In grep 2.19 or later, grep -Fi is re-written to grep -i and corresponding
regular expression in only multibyte-locales.

Now, assume the case of N=2.

--
1 bottles of beer on the wall
2 bottles of beer on the wall
--

"grep -Fif $F" to "grep -e 'bottles of beer on the wall\|2 bottles of -
beer on the wall' $F"

By the way, we may expect to "grep -e '\(1\|2\) bottles of beer on the -
wall'", but grep does not do it.  It will cause slow down.

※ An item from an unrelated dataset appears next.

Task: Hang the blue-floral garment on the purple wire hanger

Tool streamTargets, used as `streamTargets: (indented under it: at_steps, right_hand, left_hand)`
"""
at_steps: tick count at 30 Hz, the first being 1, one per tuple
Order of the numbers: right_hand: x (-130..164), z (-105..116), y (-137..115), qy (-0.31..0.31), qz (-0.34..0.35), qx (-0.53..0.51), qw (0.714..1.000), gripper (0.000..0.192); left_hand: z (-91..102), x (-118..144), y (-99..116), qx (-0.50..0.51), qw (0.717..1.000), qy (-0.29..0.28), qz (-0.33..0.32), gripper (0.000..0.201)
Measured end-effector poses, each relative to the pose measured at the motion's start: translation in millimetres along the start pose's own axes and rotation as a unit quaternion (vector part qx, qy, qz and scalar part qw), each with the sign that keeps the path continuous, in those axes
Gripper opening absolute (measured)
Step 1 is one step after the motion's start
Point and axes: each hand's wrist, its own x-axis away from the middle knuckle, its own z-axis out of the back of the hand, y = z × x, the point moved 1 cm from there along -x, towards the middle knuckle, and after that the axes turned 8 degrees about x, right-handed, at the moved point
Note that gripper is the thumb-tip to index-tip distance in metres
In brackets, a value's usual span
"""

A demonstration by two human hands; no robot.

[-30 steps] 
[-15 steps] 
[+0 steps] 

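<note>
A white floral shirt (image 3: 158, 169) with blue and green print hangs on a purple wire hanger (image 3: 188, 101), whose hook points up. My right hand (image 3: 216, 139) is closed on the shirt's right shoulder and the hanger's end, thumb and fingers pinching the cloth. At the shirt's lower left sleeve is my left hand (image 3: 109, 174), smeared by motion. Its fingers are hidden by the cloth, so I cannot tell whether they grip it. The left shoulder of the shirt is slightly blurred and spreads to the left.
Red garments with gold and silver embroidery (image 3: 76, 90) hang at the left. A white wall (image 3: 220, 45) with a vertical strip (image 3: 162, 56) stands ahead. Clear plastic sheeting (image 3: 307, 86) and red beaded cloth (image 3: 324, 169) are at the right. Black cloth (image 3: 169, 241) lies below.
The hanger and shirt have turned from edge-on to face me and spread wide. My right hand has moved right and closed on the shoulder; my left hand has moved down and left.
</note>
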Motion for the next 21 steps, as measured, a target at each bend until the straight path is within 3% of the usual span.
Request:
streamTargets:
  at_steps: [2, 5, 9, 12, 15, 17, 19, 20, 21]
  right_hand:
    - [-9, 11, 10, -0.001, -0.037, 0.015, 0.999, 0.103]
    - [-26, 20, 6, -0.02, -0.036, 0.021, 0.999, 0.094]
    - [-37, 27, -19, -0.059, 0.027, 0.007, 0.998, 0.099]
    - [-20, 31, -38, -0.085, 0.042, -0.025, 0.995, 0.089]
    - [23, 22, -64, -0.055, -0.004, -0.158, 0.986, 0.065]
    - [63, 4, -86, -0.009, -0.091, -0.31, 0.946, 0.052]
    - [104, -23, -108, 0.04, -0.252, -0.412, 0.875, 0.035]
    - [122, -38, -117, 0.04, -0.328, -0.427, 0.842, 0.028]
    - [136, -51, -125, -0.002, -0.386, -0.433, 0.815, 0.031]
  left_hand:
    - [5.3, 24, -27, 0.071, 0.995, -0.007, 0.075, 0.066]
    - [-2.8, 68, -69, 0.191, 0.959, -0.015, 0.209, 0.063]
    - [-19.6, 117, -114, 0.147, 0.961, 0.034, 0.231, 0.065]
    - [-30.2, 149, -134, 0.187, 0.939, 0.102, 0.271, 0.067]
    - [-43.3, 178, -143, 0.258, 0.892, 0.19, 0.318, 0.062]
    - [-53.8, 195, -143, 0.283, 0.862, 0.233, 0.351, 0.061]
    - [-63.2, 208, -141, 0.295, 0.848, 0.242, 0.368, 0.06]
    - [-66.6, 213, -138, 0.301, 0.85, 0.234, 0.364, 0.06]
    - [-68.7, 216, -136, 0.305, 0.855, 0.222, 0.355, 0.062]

Information forwarded to bug-grep <at> gnu.org:
bug#21763; Package grep. (Tue, 27 Oct 2015 09:07:02 GMT) Full text and rfc822 format available.

Message #14 received at 21763 <at> debbugs.gnu.org (full text, mbox):

From: "Bennett, Steve" <S.Bennett <at> lancaster.ac.uk>
To: Jim Meyering <jim <at> meyering.net>
Cc: "21763 <at> debbugs.gnu.org" <21763 <at> debbugs.gnu.org>
Subject: RE: bug#21763: poor performance since grep 2.19 when comparing
 files with grep
Date: Tue, 27 Oct 2015 09:06:24 +0000

> Thank you for reporting that.
> Interesting: that progression (time vs. increasing N) is clearly quadratic
> or worse when using a multibyte locale, but is linear with LC_ALL=C.
> I suspect when you run "locale", it reports something like en_US.utf8.

Yes, it's a UTF8 locale. I hadn't thought of that and I should have realised,
given that that's what the main change was in grep v2.19.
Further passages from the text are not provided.